The Delayed Disorderly Transition scenario describes a world that is slow to implement climate policies until a surge in extreme weather shocks causes public pressures to rise, compelling governments to act.

“Due to this delay however, much more drastic measures would have to be executed within a much shorter time period,” said the report.

Under this scenario, markets would over-react to these extreme weather and policy shocks, before the sentiment shock dissipates and markets recover.

Meanwhile under the Too Little Too Late scenario, we see policy-makers similarly stall on enacting climate policies, and only respond to public pressure following a series of extreme weather shocks.

Unlike in Delayed Disorderly Transition, these policy responses are not made in time or of sufficient magnitude, resulting in a global warming outcome of 2-3C by 2100.

“This scenario also sees increased market volatility as a result of multiple abrupt extreme weather shocks and policy changes,” the report said.

Depressingly, the report went on to say that Too Little Too Late was the most likely scenario, followed by Failed Transition, Delayed Disorderly Transition and Net Zero.

Source: GIC


“Importantly, however, none of the scenarios have a more than 50% probability, which highlights the highly uncertain outlook that investors need to navigate.”


How to navigate and manage transition risks

According to the report, investors should prepare for more macro and market volatility, with risks evolving in a disruptive manner.

“For example, in the Delayed Disorderly Transition and Too Little Too Late scenarios, sharp policy responses to the onset of extreme weather shocks will see both GDP and inflation fluctuate widely,” it said.

Second, investors must take a balanced approach to managing both transition and physical risks, given the considerable uncertainty over which scenario would eventually materalise.

“It is also important not to optimise only for one particular scenario due to the range of possible outcomes,” the authors advised.

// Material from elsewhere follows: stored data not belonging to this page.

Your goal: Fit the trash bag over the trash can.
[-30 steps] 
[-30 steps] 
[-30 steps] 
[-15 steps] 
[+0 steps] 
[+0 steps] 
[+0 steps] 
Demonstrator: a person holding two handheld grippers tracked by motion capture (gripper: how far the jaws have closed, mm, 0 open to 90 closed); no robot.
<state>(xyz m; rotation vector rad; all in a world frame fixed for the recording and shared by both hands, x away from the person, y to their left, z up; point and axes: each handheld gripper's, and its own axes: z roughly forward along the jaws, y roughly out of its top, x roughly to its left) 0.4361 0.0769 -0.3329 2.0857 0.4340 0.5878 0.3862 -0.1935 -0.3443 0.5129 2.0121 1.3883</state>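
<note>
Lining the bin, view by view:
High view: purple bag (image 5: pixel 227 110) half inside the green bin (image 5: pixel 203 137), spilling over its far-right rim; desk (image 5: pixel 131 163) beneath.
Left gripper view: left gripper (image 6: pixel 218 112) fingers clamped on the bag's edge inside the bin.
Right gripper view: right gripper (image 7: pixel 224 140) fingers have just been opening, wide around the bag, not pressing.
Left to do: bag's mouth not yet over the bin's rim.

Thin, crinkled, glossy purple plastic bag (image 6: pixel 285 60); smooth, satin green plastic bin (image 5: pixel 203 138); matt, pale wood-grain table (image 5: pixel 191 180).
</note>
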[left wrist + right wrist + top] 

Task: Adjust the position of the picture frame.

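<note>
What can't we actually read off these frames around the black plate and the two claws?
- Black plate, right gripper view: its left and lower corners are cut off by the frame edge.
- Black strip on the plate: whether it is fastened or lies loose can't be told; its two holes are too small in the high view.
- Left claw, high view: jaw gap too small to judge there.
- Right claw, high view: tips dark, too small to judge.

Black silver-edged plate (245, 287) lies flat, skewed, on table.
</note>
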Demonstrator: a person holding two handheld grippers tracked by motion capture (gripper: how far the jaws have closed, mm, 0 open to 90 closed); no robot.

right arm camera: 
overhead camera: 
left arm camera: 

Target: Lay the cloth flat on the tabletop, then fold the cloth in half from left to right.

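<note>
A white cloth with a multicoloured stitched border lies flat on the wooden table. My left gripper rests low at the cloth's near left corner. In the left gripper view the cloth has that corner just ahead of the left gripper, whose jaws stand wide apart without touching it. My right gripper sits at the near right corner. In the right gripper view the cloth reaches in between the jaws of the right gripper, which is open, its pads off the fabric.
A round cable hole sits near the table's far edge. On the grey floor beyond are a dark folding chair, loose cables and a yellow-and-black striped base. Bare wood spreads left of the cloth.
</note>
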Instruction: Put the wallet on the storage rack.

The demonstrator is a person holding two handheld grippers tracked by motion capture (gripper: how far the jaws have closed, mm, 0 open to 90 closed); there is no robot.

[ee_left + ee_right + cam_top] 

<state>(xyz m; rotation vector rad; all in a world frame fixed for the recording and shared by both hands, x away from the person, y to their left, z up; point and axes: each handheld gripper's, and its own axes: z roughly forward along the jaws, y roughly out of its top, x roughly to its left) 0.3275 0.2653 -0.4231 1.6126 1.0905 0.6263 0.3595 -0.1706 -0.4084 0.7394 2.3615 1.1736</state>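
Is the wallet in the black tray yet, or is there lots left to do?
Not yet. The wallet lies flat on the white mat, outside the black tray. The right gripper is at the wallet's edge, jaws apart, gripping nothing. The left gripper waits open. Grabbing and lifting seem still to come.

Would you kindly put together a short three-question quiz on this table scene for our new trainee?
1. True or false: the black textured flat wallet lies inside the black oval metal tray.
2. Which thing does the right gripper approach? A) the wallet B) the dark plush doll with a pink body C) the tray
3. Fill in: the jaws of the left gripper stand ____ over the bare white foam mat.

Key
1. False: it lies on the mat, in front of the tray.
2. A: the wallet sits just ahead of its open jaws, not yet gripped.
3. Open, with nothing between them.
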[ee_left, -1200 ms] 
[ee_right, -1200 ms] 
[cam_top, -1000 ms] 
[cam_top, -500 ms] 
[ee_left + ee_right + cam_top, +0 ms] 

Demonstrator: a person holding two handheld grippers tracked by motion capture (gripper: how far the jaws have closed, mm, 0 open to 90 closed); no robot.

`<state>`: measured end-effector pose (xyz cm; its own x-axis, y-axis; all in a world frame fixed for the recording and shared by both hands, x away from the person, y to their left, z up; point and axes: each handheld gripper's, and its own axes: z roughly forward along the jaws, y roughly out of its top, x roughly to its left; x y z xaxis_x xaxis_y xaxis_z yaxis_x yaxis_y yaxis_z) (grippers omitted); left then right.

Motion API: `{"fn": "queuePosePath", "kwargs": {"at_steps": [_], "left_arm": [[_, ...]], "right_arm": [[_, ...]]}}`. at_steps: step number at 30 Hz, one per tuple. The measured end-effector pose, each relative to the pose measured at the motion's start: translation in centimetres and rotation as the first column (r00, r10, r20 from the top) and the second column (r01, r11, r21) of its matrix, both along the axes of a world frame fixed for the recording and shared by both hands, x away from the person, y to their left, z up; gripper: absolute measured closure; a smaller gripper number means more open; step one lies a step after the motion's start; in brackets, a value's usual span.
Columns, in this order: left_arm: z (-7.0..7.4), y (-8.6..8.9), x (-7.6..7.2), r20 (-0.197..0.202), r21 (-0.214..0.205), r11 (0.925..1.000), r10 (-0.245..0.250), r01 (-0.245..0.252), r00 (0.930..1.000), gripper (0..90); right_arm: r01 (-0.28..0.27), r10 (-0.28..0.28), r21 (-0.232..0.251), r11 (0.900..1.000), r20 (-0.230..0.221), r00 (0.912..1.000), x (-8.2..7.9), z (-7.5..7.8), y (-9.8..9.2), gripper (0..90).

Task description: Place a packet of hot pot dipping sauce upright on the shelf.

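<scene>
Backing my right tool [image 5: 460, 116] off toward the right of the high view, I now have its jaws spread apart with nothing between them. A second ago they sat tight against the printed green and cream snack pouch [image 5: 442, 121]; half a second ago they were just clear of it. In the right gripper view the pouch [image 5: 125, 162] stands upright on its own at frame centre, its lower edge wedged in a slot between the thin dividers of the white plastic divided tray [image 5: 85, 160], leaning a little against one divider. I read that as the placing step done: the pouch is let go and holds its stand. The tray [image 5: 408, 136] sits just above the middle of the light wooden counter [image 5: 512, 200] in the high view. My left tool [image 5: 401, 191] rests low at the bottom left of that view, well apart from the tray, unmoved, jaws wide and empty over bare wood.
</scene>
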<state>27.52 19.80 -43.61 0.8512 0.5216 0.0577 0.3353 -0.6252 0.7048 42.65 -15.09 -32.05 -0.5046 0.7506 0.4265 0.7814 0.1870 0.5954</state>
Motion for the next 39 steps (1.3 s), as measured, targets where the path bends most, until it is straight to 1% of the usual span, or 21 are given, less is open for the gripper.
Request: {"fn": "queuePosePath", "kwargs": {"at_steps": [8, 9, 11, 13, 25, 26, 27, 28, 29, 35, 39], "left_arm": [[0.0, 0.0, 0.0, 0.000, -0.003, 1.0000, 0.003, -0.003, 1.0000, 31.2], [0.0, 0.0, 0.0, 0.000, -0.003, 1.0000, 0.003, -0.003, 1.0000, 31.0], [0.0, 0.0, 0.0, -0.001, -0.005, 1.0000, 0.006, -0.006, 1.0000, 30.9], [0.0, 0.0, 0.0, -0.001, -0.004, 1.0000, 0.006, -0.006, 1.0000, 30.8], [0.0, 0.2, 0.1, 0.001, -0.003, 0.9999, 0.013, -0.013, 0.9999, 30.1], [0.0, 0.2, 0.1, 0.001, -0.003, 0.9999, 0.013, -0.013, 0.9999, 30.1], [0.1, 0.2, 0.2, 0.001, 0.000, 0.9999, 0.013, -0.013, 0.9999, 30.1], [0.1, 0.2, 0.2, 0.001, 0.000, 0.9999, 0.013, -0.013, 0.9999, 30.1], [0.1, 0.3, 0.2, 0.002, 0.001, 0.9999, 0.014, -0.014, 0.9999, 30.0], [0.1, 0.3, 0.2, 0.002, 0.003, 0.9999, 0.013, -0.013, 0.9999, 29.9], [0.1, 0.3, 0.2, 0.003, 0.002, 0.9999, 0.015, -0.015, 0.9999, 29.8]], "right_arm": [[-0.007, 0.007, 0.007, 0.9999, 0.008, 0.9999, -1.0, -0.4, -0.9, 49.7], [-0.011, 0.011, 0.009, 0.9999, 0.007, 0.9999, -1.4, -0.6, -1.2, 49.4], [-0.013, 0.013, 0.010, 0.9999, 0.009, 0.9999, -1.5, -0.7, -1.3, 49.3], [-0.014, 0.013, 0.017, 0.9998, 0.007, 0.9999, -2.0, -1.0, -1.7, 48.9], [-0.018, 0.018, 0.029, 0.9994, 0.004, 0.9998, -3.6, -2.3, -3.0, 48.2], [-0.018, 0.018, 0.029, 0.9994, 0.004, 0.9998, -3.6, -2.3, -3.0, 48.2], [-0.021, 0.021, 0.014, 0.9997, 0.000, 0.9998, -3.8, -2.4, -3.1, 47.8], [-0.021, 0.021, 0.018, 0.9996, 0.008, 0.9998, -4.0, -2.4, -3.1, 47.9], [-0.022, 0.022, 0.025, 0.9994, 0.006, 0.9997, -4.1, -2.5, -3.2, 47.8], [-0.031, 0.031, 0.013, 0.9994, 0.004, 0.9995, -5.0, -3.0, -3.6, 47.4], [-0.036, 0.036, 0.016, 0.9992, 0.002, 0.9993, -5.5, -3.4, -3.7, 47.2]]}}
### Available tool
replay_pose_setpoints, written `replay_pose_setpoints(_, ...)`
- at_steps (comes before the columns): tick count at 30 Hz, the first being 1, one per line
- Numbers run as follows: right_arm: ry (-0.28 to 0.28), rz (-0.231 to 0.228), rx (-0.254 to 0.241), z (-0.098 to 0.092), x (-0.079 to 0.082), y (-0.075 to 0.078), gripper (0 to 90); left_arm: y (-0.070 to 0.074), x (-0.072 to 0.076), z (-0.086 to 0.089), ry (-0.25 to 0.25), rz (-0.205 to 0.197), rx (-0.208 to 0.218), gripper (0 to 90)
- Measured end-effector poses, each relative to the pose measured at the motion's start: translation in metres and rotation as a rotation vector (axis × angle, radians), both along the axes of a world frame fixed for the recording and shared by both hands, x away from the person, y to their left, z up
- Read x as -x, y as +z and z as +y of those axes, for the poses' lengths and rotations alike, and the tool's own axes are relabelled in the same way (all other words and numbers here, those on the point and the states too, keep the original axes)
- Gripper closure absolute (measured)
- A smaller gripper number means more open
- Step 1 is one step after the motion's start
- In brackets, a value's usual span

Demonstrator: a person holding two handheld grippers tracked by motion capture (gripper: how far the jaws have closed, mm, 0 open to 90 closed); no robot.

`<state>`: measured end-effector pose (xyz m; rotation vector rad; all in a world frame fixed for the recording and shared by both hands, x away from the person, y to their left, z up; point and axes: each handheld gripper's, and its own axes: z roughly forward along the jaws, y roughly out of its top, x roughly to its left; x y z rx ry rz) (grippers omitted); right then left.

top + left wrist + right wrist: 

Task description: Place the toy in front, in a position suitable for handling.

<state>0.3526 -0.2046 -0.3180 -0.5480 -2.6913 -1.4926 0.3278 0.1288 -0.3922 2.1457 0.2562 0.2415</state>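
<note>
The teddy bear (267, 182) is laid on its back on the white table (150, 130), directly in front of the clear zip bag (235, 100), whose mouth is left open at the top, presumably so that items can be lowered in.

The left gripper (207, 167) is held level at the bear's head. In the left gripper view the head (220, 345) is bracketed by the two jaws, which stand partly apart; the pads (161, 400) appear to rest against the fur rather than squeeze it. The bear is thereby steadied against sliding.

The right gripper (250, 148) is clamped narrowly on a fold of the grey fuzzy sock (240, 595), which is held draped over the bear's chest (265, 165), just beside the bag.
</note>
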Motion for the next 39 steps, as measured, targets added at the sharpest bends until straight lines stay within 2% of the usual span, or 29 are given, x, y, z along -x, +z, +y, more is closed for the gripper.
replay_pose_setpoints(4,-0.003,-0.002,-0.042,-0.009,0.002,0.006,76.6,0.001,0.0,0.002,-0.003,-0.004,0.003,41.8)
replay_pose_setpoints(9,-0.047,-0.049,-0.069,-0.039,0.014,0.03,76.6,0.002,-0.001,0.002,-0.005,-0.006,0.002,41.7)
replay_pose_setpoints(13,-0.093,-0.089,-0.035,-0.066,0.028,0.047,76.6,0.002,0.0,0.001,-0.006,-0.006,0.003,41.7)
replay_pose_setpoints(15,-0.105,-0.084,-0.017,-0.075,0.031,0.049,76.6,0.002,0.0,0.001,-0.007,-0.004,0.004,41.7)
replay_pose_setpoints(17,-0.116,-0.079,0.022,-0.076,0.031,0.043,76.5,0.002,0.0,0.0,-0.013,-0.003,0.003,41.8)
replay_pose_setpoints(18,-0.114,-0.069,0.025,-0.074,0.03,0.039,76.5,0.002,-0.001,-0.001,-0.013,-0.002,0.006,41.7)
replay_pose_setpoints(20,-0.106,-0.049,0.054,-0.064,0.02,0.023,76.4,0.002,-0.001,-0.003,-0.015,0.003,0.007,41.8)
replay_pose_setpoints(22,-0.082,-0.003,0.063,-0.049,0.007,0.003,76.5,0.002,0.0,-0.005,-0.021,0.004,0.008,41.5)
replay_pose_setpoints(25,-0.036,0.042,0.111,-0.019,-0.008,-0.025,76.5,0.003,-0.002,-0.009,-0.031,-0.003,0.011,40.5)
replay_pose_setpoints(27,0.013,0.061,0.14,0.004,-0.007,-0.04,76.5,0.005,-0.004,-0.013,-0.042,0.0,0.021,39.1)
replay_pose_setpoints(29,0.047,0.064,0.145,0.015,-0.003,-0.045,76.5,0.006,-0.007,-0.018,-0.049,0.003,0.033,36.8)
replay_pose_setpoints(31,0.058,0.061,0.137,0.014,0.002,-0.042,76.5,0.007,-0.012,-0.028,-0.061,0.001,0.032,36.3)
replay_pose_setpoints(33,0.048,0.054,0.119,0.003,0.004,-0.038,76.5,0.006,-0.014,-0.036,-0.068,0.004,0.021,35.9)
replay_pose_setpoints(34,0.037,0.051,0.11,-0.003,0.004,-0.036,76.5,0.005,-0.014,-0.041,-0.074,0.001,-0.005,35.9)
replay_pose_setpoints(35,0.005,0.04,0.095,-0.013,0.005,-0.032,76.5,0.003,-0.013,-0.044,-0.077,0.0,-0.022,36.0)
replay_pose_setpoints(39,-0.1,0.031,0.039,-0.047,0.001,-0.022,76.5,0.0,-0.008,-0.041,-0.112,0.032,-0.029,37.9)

Third, market beta (a stock’s return compared to the overall market) is likely to be negatively affected by climate-related drivers, especially physical risks, over the long term.

“However, the growth and returns impacts vary widely across scenarios, countries and sectors.”

The report also said that a hypothetical portfolio consisting of 60% equities and 40% bonds will continue to generate positive returns over a 40-year period.

“But the underperformance is stark, and climate change will reduce returns by roughly 10 to nearly 40%,” the authors warned.


How your portfolio can outperform

Yet there is potential upside as well: equity markets with low exposures to low-carbon utilities, such as those in emerging markets, have the potential to outperform.

The authors say that one of the limitations of current climate-related financial models is that they are not able to fully capture the upside from decarbonisation solutions.

This is because companies with the required climate technologies may not exist yet, or are in very early stages of development.

“Spending on climate adaptation and the resultant investment opportunities is an additional area that climate models have not fully incorporated yet,” said the report.

Investors must therefore ultimately manage their portfolios nimbly, and integrate both climate risks and opportunities in the investment process.

This applies from top-down asset allocation, to risk management, and bottom-up security selection.

“These climate scenarios and signposts are not meant to predict the future, but they will help us prepare for the transition that will come to bear.

“We just hope it is not too little, too late,” concluded the report.